Provided material
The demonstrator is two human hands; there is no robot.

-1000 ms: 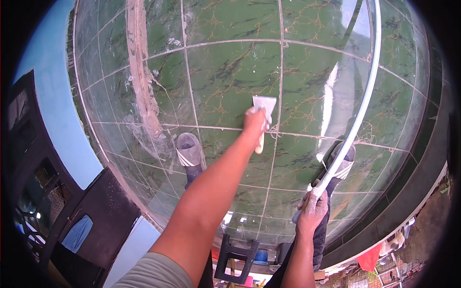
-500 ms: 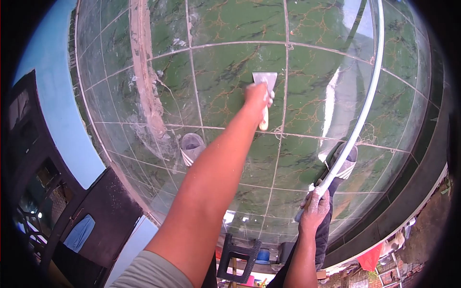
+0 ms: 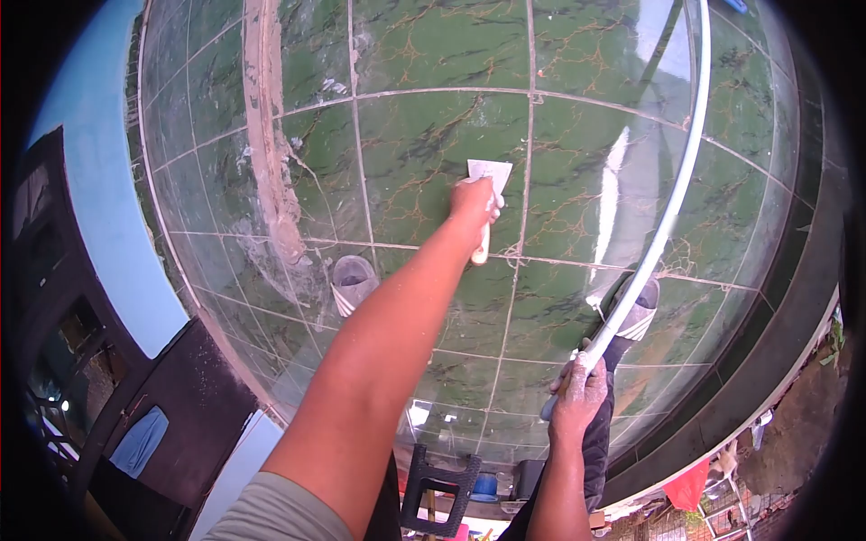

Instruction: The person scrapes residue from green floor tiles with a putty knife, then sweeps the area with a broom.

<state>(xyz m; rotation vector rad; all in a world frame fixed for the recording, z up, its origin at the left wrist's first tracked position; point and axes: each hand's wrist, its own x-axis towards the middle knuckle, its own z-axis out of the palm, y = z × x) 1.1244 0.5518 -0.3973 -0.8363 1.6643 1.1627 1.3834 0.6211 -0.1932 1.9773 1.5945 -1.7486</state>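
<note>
In the head view, the left hand (image 3: 475, 200) is curling closed around the scraper (image 3: 490, 169) above the green floor (image 3: 415, 135), left of the tube (image 3: 672, 203), while the right hand (image 3: 579, 394) is clasping the tube's near end, beside the right slipper (image 3: 641, 308).

Bright, diffuse light falls on the glossy green tiled floor (image 3: 433, 135), with a hard white glare streak and a paler sheen toward its right side. The blue wall (image 3: 99, 207) is bright too. Strong fisheye distortion bows the grout lines (image 3: 442, 91); black vignetting swallows the corners, and outer details soften.
</note>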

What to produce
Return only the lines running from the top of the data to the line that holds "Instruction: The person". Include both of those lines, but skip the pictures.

Output below
The demonstrator is two human hands; there is no robot.

-1000 ms: 
-500 ms: 
+0 ms: 

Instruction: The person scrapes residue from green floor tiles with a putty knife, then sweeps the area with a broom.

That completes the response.